Эта роль была предельно спорная. Юлию Иосифовичу Кагарлицкому, профессору, крупнейшему специалисту по английскому театру и литературе, спектакль не понравился, он его назвал расистским. А я тогда возмутился высказыванием Кагарлицкого, потому что сам был под очень сильным впечатлением. Или он был прав?
Какой еще Отелло может быть? Такой, как Остужев на знаменитой фотографии? Вряд ли это сейчас годится, ведь надо приблизить роль, чтобы молодой актер понял Отелло всем существом, всем телом, природой своей, чтобы персонаж не находился от него на расстоянии в сто километров.
Кем он был-то?

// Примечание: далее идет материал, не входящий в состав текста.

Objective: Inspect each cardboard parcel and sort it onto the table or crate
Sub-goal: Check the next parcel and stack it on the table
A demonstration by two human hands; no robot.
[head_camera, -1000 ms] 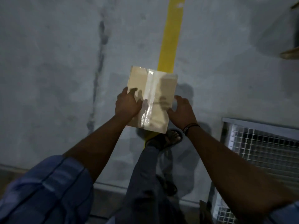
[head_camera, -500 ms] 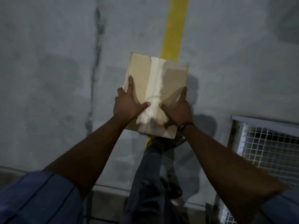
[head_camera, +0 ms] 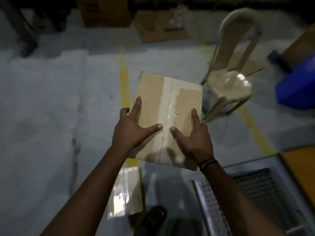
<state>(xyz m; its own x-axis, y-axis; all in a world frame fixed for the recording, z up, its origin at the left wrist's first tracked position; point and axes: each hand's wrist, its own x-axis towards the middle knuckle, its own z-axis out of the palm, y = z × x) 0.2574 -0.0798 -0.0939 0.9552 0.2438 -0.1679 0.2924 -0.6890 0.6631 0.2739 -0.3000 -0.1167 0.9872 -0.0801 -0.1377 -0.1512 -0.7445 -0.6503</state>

Рабом на галерах? Ночевал в палатке? Якшался бог знает с кем? Представляете, что за жизнь он вел? И вдруг повезло. Все ему дали. Только он не верит, что это надолго. Мавр попал не на свое место, прыгнул не туда, где ему судьбой суждено находиться. Такое решение, как я понял, было у Эфроса.
Ситуацию, когда он сам вдруг окажется полководцем и женится на знатной девушке (получит то, что ему, казалось бы, не предназначалось), может спокойно примерить на себя современный студент. Волшебные слова: представь, что это не персонаж, а ты сам.
Я решил посмотреть на всю историю с точки зрения Яго. Какова его мотивация? Ну не из-за чина же, который достался Кассио, не из ревности к Отелло, который когда-то, возможно, переспал с его женой, Яго так действует и так ужасно мстит бывшему другу?